LE ISCRIZIONI PER IL TERZO CICLO DI SETTEMBRE 2020 APRIRANNO IL 20 AGOSTO 2020

 

 
GRAFOMOTRICITA': PAROLE IN MOVIMENTO
Gruppi di aiuto alla scrittura e progetti personalizzati



Quando un bambino fatica a scrivere, le esperienze grafomotorie gli permettono di organizzare, coordinare, precisare e consolidare la propria attività grafica e di affermare le proprie competenze in merito. E’ una attività determinante per i bambini dell’ultimo anno della scuola dell’Infanzia e dei primi anni di scuola primaria. La scrittura è un atto psicomotorio decisamente complesso che trova i suoi presupposti fondamentali in ogni tappa dello sviluppo. Essa richiede una sufficiente maturazione neuromotoria, un valido schema corporeo e un buon controllo emotivo. Richiede inoltre che gli stimoli visivi e uditivi siano sintetizzati correttamente, una discreta strutturazione spazio-temporale e una buona lateralizzazione. Dal punto di vista emotivo la scrittura è comunicazione, linguaggio, la concretizzazione della propria vita mentale, cognitiva e affettiva. Implica una propria identità separata dall’altro e la prevalenza della dimensione logico-cognitiva su quella affettiva. Scrivere per un bambino non è così semplice e scontato!

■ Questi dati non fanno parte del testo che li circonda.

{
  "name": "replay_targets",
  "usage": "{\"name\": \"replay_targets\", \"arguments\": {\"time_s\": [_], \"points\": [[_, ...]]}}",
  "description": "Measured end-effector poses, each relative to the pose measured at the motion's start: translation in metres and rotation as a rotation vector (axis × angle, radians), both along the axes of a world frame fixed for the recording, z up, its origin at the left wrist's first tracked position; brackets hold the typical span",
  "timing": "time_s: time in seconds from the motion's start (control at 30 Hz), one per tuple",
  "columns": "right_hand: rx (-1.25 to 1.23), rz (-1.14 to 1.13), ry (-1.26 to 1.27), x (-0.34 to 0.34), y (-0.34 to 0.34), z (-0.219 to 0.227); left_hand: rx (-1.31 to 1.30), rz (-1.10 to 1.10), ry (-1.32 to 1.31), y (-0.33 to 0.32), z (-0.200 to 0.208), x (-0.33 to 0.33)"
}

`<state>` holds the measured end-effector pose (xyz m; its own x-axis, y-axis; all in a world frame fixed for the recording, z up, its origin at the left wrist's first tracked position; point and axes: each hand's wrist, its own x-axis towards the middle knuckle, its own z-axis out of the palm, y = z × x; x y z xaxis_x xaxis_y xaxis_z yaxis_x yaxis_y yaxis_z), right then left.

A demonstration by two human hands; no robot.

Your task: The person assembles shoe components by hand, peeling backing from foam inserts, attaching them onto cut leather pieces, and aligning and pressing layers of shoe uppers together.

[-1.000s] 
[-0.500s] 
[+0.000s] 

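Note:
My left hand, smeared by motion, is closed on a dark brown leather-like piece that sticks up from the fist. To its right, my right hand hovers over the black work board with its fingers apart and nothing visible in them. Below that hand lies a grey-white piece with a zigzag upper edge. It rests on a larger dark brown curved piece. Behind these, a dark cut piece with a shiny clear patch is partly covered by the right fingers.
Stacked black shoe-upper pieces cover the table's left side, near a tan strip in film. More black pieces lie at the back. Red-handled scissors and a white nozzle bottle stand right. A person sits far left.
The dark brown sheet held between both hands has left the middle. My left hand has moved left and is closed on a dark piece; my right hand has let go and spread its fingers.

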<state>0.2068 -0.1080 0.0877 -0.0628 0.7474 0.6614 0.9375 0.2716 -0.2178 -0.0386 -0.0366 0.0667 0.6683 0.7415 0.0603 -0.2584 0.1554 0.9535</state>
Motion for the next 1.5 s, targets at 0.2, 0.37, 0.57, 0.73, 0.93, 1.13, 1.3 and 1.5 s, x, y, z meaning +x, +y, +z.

La presa in carico grafo-motoria in ambito educativo si concentra sulle condizioni psicomotorie della Scrittura: l’equilibrio, il tono, la prensione e la dominanza laterale, attraverso esperienze e giochi che non prevedono quasi mai l'uso dello strumento grafico e che permettono al bambino di sviluppare e maturare le competenze necessarie a scrivere.

 
​EDUCAZIONE E FORMAZIONE SOCIO-EDUCATIVA
​Interventi con classi e docenti



Per quale motivo una persona/istituzione dovrebbe decidere di rivolgersi ad un sociologo? Per quanto ci siano modi accademici per rispondere a questa domanda, la risposta più immediata e chiara é: ognuno di noi, ogni giorno, è chiamato a svolgere ruoli diversi a seconda di dove si trova, di chi incontra e dell’istituzione/comunità di cui fa parte. La famiglia, la scuola, il lavoro, gli amici, lo sport, una comunità religiosa, un gruppo di interesse. Ma non sempre la persona trova un contesto accogliente e adeguato. Quante famiglie con bambini con problematiche di ogni tipo sottolineano la difficoltà del proprio piccolo ad integrarsi? E quanti insegnanti si trovano a dover gestire questi bambini e i compagni in classe e a non saper come fare? E quanti bambini non sanno come approcciarsi a quel compagno che considerano "strano"? Mi occupo di supportare e guidare insegnanti e pari nella gestione ottimale dei molteplici ruoli che un bambino in difficoltà dal punto di vista socio-educativo assume all’interno delle diverse istituzioni e degli specifici gruppi di appartenenza. Da qui parte il mio possibile intervento sia conoscitivo che socio-educativo, concentrato sulla dimensione relazionale dei singoli individui.

 

Le mie principali aree di intervento sono:

 

- infanzia e sviluppo socio-educativo;

- adolescenza e sviluppo socio-educativo;

- politiche giovanili e tempo libero;

- bullismo e rapporti tra pari;

- famiglia e rapporti intergenerazionali;

- scuola ed altre agenzie di socializzazione.